EXERCISE REQUIREMENTS: Without including any pictures, retype exactly the lines from the top of the records through the line containing "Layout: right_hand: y", that final line included.

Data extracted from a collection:
Content starts
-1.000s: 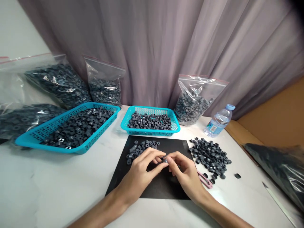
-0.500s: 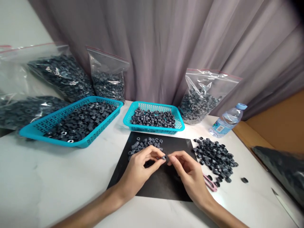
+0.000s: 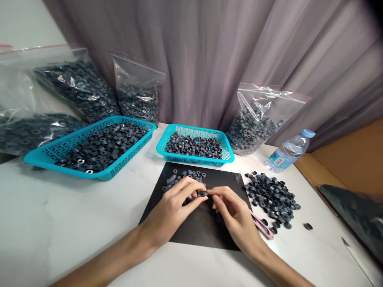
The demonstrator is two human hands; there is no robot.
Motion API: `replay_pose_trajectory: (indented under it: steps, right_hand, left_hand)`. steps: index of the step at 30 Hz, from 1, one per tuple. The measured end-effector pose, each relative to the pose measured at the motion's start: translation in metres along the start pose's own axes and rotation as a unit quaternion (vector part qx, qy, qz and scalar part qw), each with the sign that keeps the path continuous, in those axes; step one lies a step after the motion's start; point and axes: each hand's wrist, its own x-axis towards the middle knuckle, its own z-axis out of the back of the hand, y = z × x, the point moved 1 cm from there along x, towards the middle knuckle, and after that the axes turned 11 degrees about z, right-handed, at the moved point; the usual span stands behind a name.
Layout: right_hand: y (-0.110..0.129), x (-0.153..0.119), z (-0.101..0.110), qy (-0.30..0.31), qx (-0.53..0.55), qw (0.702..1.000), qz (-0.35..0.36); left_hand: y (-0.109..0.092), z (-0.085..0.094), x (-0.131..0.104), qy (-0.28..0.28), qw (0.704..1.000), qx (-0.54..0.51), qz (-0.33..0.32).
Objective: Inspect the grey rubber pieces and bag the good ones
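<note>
My left hand [image 3: 170, 205] pinches a small dark grey ring-shaped piece [image 3: 202, 194] between thumb and fingertips, over a black mat [image 3: 197, 231]. Close on its right is my right hand [image 3: 236, 217], fingers curled and fingertips drawn together beside the piece. What these fingertips grip, if anything, is hidden. A pink slotted handle [image 3: 263, 227] shows from behind the right hand; whether it is held or lies on the table I cannot tell. Behind my left hand, similar grey pieces [image 3: 172, 180] lie heaped on the mat, partly covered by the fingers.
Two blue baskets, a larger one [image 3: 109, 173] and a smaller one [image 3: 194, 159], hold many dark pieces. A loose pile [image 3: 273, 199] spreads right of the mat. Behind stand zip bags, including one [image 3: 254, 127] near a water bottle [image 3: 289, 151]. A cardboard box [image 3: 347, 155] sits far right.
The left fingers have shifted, and the grey piece sits slightly further left with its hole in view. My right fingertips have moved left, closer to it. More of the pink handle shows.
</note>
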Motion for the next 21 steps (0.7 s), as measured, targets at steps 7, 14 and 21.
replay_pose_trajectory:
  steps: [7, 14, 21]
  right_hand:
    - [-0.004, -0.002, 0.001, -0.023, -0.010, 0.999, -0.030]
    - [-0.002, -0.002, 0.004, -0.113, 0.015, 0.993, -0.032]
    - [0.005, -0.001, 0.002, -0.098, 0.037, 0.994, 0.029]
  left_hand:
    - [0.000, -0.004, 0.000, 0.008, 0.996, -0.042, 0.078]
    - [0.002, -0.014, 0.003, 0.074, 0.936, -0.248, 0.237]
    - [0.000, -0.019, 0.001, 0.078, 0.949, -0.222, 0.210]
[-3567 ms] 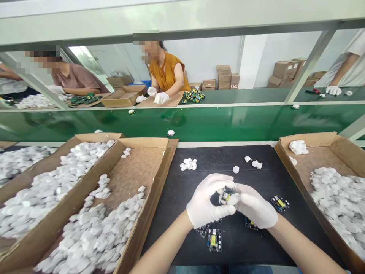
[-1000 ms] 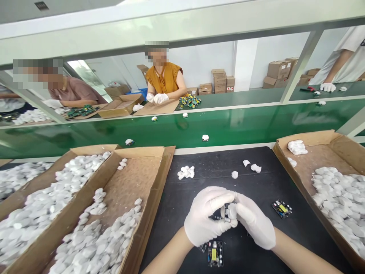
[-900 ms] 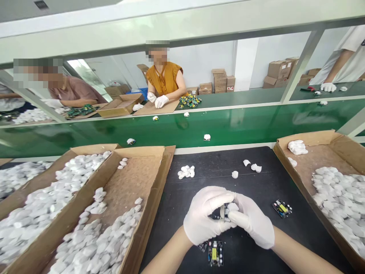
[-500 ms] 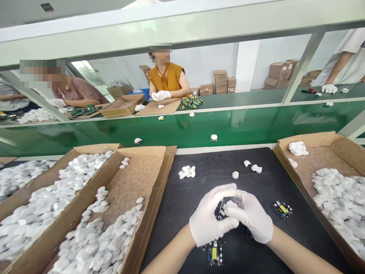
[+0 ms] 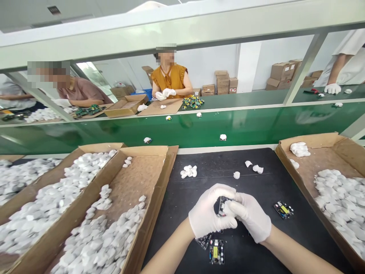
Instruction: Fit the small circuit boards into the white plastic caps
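Observation:
My left hand [image 5: 207, 213], in a white glove, curls around a small circuit board [image 5: 220, 208] and grips it by the edges. A soft white lump [image 5: 227, 207] sits against the board's components, with the thumb and fingers of my gloved right hand [image 5: 253, 217] pressed on it. The fingers hide much of the board. Beneath my hands on the black mat lie a circuit board with a yellow part [image 5: 217, 252] and a partly covered dark board [image 5: 204, 240]. Another board [image 5: 283, 210] rests to the right of my right hand.
Loose white lumps [image 5: 188, 171] dot the mat's far part. Cardboard trays heaped with white lumps flank it, a left tray [image 5: 154, 167] and a right tray [image 5: 346, 152]. Beyond runs a green conveyor belt [image 5: 185, 133] carrying boards topped with white lumps. Gloved co-workers sit and stand across it.
The boards on the green belt have moved to the right. My view has shifted slightly. My hands stay together around the board, with the right fingers shifted a little on the white lump.

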Demonstrator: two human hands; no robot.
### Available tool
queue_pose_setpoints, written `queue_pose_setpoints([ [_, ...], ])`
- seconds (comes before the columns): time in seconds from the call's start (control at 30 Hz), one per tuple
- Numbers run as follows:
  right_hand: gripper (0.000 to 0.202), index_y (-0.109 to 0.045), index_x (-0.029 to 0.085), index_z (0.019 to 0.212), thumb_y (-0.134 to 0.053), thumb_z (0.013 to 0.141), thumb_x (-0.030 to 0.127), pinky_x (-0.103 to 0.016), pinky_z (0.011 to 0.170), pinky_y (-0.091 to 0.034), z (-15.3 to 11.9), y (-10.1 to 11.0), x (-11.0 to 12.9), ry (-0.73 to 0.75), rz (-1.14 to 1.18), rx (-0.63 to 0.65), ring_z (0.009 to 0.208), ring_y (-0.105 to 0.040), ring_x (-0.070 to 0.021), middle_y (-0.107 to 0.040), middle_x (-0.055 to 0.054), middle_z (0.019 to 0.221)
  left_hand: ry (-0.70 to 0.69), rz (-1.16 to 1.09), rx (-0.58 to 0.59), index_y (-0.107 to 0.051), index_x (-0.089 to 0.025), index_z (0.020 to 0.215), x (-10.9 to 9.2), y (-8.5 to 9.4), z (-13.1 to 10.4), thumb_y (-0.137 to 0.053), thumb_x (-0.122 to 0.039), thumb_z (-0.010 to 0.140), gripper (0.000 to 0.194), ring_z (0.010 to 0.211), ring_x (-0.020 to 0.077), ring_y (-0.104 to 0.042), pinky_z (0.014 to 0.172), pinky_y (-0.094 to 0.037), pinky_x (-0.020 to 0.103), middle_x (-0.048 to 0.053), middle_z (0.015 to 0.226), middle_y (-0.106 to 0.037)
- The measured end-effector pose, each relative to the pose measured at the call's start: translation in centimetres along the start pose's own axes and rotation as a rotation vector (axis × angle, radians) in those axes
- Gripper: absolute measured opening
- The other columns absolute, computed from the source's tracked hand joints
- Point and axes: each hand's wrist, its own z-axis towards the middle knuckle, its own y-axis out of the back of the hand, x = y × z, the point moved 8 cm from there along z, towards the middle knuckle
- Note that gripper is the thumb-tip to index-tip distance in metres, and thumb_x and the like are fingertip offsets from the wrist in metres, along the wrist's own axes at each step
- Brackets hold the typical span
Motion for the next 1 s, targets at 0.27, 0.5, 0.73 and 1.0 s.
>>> queue_pose_setpoints([
  [0.27, 0.036, -0.05, 0.013, 0.061, -0.055, 0.076, 0.046, -0.026, 0.058, -0.031, -0.1, -0.8, 1.0, 0.104, 0.057, 0.151, 0.058, -0.036, -0.0106, -0.04, 0.002, 0.058, -0.079, 0.13, -0.021, -0.056, -0.025, 0.103, -0.7, 0.2, 0.0, -0.08, -0.031, 0.057, 0.052, 0.096, 0.0226, -0.06, 0.084, -0.049, 0.038, 0.006, 0.105, -0.061],
  [0.5, 0.016, -0.052, 0.013, 0.065, -0.059, 0.069, 0.026, -0.024, 0.057, -0.032, -0.2, -0.9, 0.9, 0.026, -0.002, 0.176, 0.062, -0.039, -0.0114, -0.044, 0.002, 0.061, -0.139, 0.107, 0.024, -0.056, -0.024, 0.104, -1.4, 0.0, 0.1, -0.075, -0.044, 0.061, 0.05, 0.098, 0.0227, -0.059, 0.085, -0.049, 0.037, 0.008, 0.104, -0.061],
  [0.73, 0.029, -0.051, 0.014, 0.066, -0.066, 0.071, 0.038, -0.024, 0.059, -0.032, 0.2, 0.1, 0.3, 0.057, 0.306, 0.011, 0.06, -0.037, -0.0104, -0.043, 0.002, 0.062, -0.136, 0.452, -0.176, -0.041, -0.02, 0.122, -1.2, 0.2, -0.5, -0.069, -0.045, 0.065, 0.068, 0.108, 0.0305, -0.053, 0.087, -0.047, 0.048, 0.015, 0.119, -0.053],
  [1.0, 0.034, -0.054, 0.013, 0.062, -0.055, 0.081, 0.041, -0.028, 0.067, -0.035, -0.2, -1.7, 0.9, 0.156, 0.386, 0.229, 0.065, -0.044, -0.014, -0.048, -0.002, 0.064, -0.301, 0.41, -0.199, -0.052, -0.023, 0.106, -3.7, 0.5, 0.0, -0.063, -0.025, 0.062, 0.046, 0.09, 0.0235, -0.061, 0.081, -0.05, 0.041, 0.005, 0.093, -0.064],
])
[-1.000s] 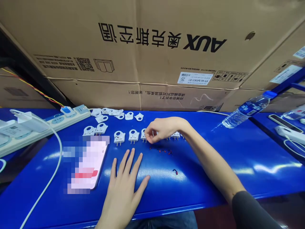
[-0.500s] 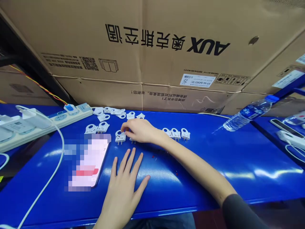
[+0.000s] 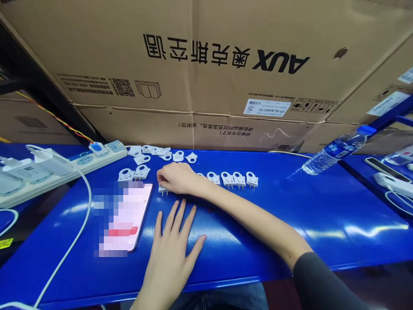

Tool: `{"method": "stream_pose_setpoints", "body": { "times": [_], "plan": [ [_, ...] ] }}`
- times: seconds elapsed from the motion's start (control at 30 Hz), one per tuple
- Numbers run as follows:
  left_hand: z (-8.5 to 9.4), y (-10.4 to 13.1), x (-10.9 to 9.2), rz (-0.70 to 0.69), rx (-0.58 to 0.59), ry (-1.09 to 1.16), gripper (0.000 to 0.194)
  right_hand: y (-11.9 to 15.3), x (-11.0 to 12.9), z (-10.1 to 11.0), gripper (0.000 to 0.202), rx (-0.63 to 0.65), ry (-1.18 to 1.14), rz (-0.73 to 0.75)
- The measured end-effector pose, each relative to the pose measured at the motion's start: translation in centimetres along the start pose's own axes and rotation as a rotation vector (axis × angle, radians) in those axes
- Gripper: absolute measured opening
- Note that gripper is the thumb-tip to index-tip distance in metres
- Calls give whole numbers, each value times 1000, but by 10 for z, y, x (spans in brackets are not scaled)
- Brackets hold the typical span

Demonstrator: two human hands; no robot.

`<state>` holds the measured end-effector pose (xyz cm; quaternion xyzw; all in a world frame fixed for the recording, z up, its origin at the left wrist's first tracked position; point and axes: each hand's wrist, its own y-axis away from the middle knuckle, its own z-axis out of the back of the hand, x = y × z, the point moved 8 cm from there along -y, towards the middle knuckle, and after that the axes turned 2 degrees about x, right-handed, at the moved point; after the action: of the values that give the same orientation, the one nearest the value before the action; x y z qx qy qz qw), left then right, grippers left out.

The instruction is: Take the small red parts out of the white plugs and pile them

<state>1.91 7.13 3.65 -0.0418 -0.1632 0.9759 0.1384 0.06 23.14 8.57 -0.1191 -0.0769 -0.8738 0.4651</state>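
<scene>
A small white plug (image 3: pixel 163 188) with two metal pins sat at the left end of a row of like plugs on the blue table (image 3: pixel 322 215), just right of the phone (image 3: pixel 127 217). The right hand (image 3: pixel 176 178) lay over it, fingers curled down onto its top so that only its lower edge and pins showed; whether the fingertips pinched it or merely pressed on it could not be told. The right forearm ran from the lower right across the table to reach it.

The left hand (image 3: pixel 172 254) rested flat on the table nearer the body, just below the plug, fingers spread open and holding nothing.

To the right of the covered plug the row of plugs (image 3: pixel 232 178) went on, each with its pins pointing toward the person. Two more plugs (image 3: pixel 134 173) lay to the left, above the phone, and a loose cluster of white plug shells (image 3: pixel 161 153) lay farther back near the cardboard box (image 3: pixel 206 64). A white power strip (image 3: pixel 64 170) ran along the left with a charger and cable (image 3: pixel 80 202) in it. A water bottle (image 3: pixel 335 148) lay on its side at the far right.
</scene>
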Motion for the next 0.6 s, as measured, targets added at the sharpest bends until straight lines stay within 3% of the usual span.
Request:
{"method": "stream_pose_setpoints", "body": {
  "times": [0.27,0.4,0.6],
  "plan": [
    [-2,0,1,5,32,3,62,11,1,27,20,-93,-52,-19],
    [-3,-1,1,8,41,14,62,56,-9,40,15,-144,-91,-69],
    [-3,-1,0,-9,29,30,62,138,-32,40,11,-125,-158,-236]
  ]
}}
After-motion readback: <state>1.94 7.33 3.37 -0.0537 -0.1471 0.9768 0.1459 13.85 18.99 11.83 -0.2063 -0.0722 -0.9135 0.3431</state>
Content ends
WRITTEN RESPONSE:
-1.000s: 
-0.500s: 
+0.000s: 
The demonstrator is two human hands; there is no robot.
Motion API: `replay_pose_trajectory: (indented under it: steps, right_hand, left_hand)`. steps: index of the step at 30 Hz, from 1, one per tuple. The measured end-effector pose, each relative to the pose measured at the motion's start: translation in metres along the start pose's own axes and rotation as a unit quaternion (vector part qx, qy, qz and scalar part qw), each with the sign that keeps the path continuous, in those axes; step one lies a step after the motion's start; point and axes: each hand's wrist, its own x-axis towards the middle knuckle, its own z-axis out of the back of the hand, y = z × x, the point moved 1 cm from there along x, towards the middle knuckle, and after that the axes turned 11 degrees about z, right-handed, at the moved point; the usual span stands behind a name.
Layout: right_hand: y (-0.110..0.129), x (-0.153..0.119), z (-0.101..0.110), qy (-0.30..0.31), qx (-0.53..0.55), qw (0.702..1.000), qz (-0.35..0.36); left_hand: y (-0.109..0.092), z (-0.085..0.094), x (-0.131..0.104), qy (-0.28..0.28), qw (0.704..1.000), qx (-0.54..0.51), qz (-0.33..0.32).

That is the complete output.